*** Data section Section Begins ***
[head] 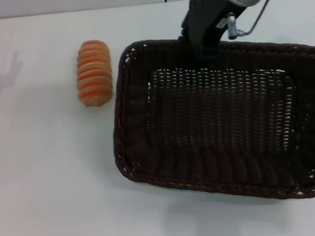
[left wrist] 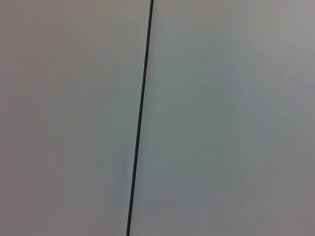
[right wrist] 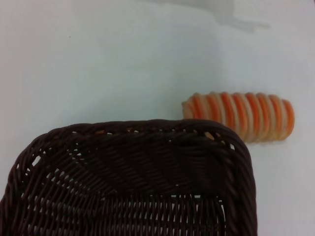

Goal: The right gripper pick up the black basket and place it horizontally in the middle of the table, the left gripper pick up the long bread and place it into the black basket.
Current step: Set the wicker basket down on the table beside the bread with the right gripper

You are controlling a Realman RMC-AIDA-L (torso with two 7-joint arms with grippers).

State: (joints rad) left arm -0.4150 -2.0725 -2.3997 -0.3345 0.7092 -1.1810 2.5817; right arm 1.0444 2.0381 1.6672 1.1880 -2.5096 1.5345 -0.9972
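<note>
The black basket [head: 229, 138] rests right of the table's middle, long side running left to right and slightly skewed. Its woven corner [right wrist: 147, 172] fills the right wrist view. My right gripper [head: 199, 42] reaches down from the far side and is shut on the basket's far rim, its fingertips lost against the dark weave. The long bread [head: 94, 73], orange-tan with ridged stripes, lies on the white table [head: 45, 183] just left of the basket's far-left corner, also seen as the bread [right wrist: 239, 116] beyond the rim. My left gripper is out of view.
The left wrist view shows only a plain grey surface crossed by a thin dark seam [left wrist: 140, 118]. The basket's right end runs to the head view's right edge. Bare tabletop lies left of and in front of the basket.
</note>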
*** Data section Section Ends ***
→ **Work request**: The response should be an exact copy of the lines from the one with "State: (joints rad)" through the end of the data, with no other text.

→ **Written answer**:
State: (joints rad) left arm -0.4150 -2.0725 -2.3997 -0.3345 0.7092 -1.1810 2.5817; right arm 1.0444 2.0381 1.6672 1.1880 -2.5096 1.5345 -0.9972
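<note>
The black basket [head: 229, 138] rests right of the table's middle, long side running left to right and slightly skewed. Its woven corner [right wrist: 147, 172] fills the right wrist view. My right gripper [head: 199, 42] reaches down from the far side and is shut on the basket's far rim, its fingertips lost against the dark weave. The long bread [head: 94, 73], orange-tan with ridged stripes, lies on the white table [head: 45, 183] just left of the basket's far-left corner, also seen as the bread [right wrist: 239, 116] beyond the rim. My left gripper is out of view.
The left wrist view shows only a plain grey surface crossed by a thin dark seam [left wrist: 140, 118]. The basket's right end runs to the head view's right edge. Bare tabletop lies left of and in front of the basket.
</note>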

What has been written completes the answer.